* **What is required**: For each line below that includes the string "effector", show the whole line.

* **The input**:
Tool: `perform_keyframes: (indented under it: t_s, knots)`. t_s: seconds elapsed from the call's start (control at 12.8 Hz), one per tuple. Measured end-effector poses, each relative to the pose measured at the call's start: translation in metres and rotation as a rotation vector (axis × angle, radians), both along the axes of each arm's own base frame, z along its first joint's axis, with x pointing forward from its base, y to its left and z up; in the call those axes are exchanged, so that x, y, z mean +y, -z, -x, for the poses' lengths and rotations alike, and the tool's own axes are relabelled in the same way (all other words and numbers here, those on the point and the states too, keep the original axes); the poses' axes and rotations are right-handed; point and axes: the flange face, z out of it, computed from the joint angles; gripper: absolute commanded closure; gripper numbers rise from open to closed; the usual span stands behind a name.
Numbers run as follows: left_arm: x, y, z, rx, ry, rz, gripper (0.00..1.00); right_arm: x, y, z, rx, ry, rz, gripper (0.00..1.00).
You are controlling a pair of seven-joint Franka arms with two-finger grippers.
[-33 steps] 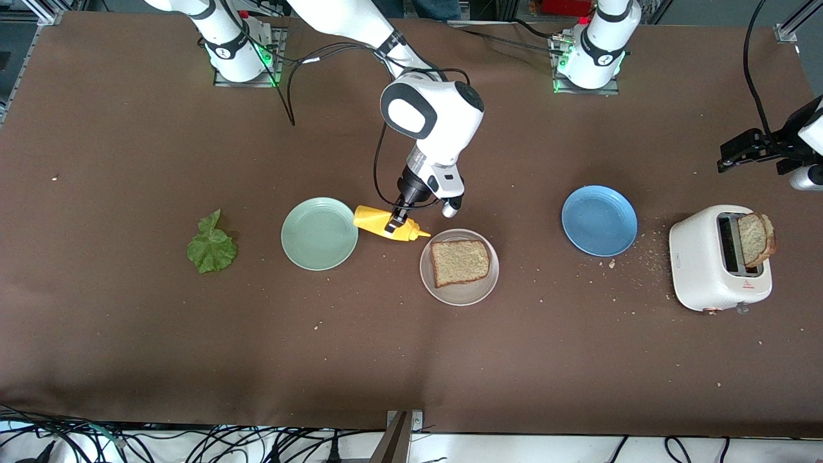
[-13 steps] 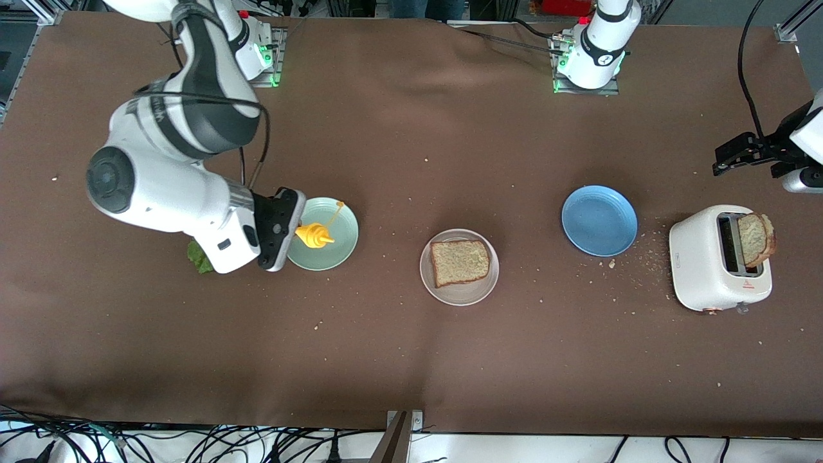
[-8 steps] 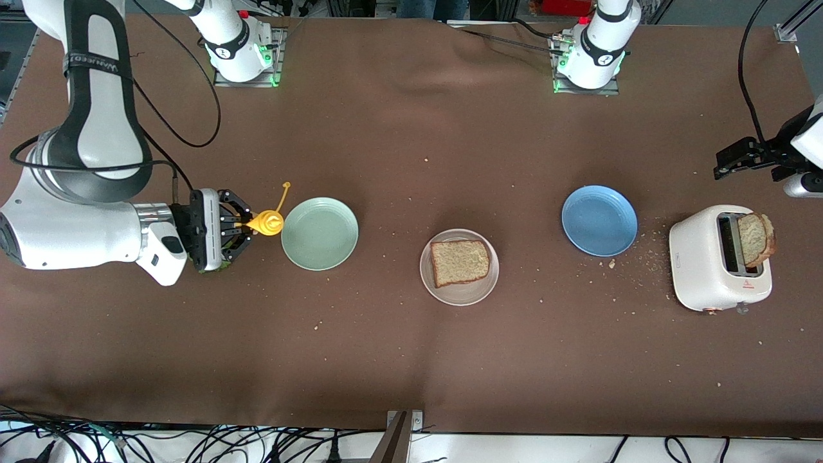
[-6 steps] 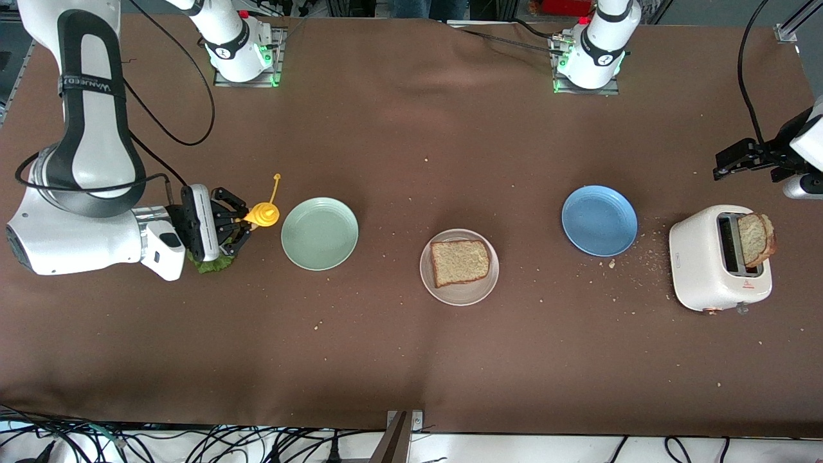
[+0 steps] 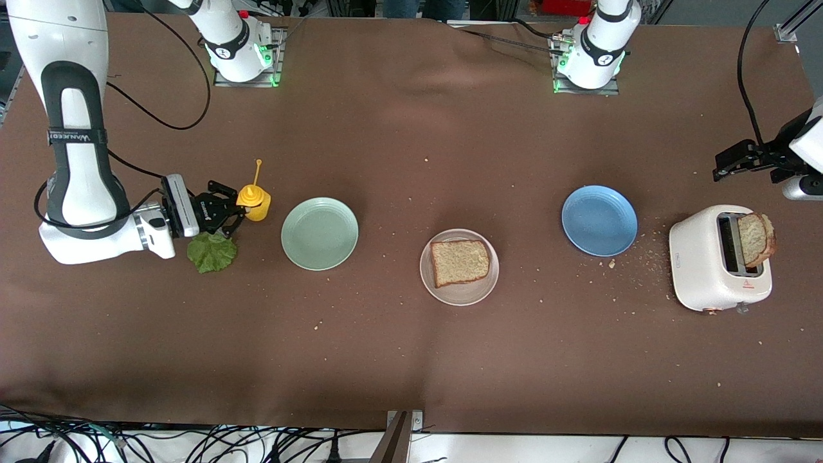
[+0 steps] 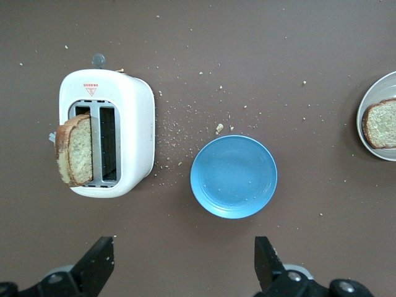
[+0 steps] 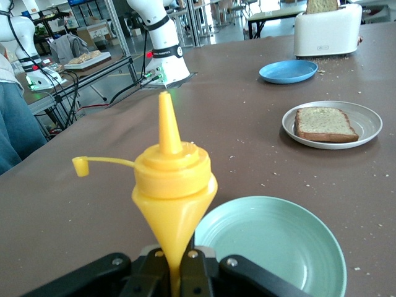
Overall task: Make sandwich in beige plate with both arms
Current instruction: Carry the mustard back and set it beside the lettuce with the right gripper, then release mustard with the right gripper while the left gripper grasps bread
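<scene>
The right gripper (image 5: 226, 211) was clamped on a yellow plastic squeeze bottle (image 5: 253, 202); the left gripper (image 6: 182, 269), waiting over the table, stood open.

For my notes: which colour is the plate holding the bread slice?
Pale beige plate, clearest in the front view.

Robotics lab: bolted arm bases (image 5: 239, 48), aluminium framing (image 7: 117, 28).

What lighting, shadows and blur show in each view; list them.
Front view: even overhead light, a soft shadow on the table beside the beige plate. Left wrist view: sharp and flat-lit, the toaster crisp. Right wrist view: mustard bottle sharp, bright daylit background softer.
</scene>
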Motion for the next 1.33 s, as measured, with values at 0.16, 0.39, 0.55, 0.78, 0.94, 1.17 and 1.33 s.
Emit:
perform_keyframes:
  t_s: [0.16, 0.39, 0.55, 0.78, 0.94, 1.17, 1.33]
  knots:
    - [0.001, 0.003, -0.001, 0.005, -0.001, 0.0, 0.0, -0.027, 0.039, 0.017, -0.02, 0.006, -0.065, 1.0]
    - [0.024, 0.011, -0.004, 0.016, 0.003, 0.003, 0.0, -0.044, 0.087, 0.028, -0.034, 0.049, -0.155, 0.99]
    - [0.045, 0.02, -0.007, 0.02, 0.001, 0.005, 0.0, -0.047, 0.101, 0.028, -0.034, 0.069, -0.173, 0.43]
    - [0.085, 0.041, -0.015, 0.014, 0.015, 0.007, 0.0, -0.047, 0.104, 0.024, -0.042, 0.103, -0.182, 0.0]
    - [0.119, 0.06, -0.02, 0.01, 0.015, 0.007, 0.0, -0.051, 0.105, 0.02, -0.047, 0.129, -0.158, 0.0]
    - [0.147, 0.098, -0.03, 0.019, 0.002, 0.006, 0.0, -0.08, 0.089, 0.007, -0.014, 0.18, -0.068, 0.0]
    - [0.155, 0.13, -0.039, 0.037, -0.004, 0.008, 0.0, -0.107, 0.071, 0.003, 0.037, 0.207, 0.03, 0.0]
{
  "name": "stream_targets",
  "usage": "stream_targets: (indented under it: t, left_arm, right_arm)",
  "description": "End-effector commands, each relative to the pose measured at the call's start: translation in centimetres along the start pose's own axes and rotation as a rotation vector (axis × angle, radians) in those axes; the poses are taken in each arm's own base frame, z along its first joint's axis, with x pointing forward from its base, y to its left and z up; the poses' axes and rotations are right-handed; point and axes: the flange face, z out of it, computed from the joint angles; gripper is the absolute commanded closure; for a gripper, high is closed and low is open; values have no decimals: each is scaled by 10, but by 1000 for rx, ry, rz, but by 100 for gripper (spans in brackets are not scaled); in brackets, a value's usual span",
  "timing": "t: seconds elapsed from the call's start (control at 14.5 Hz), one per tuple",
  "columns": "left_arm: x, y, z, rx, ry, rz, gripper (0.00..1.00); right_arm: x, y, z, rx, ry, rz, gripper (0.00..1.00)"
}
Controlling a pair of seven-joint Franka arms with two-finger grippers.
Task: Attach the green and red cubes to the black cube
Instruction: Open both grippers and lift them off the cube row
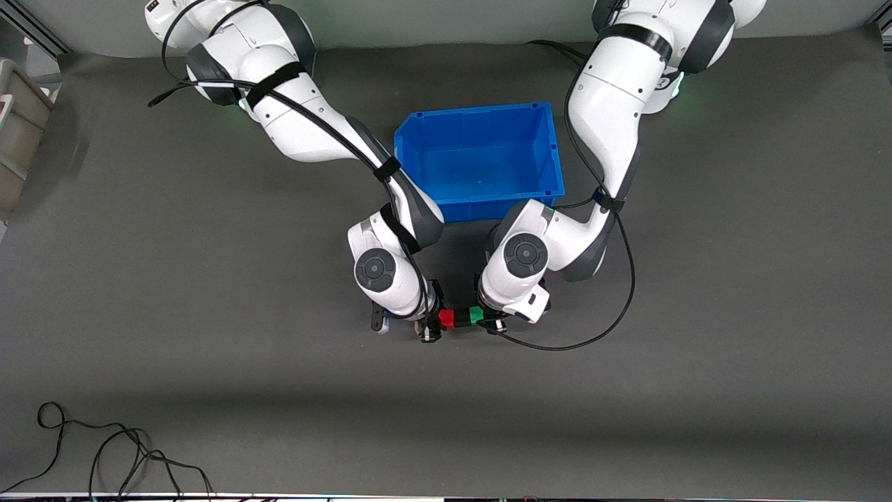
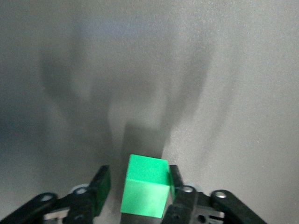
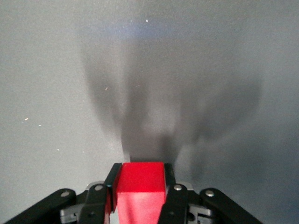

* **Final answer**:
Tool: `perform_keyframes: (indented under it: t_s, knots)`. t_s: seconds elapsed from the call's start (control at 12.8 Hz), one per tuple. Measured end-effector poses, each relative to the pose measured at the call's start: translation in metres and rotation as a rotation vector (axis × angle, radians), both along the axes of each arm's own base frame, z along its first joint's axis, with x pointing forward from its base, y to its left and z up; in the call those axes are exchanged, so that x, y, z mean +y, -z, -x, for the poses' lengths and rotations alike, and the tool's own axes are relabelled in the same way (all other words and numbers here, those on the point and the states too, keep the original axes); the poses' axes and rotations are right-handed; point and axes: the flange face, z out of it, computed from the joint angles; gripper: absolute commanded closure; gripper numbers rise from open to closed; the usual span stands behind a name.
  "description": "End-effector commands, each relative to the pose measured at the call's start: translation in centimetres along the start pose's own axes and rotation as a rotation vector (axis × angle, radians) in those axes; the poses are taken in each arm's own base frame, z along its first joint's axis, with x pointing forward from its base, y to its left and z up; the poses' axes and rotations are right-handed; point and axes: the flange face, z out of it, computed from the joint angles; gripper is the absolute commanded closure; for a gripper, high is closed and low is open; values have no decimals: each is scaled by 10, but by 1000 for rx, ry, rz, but by 100 for gripper (spans in brackets are not scaled); in brackets, a value's usual span",

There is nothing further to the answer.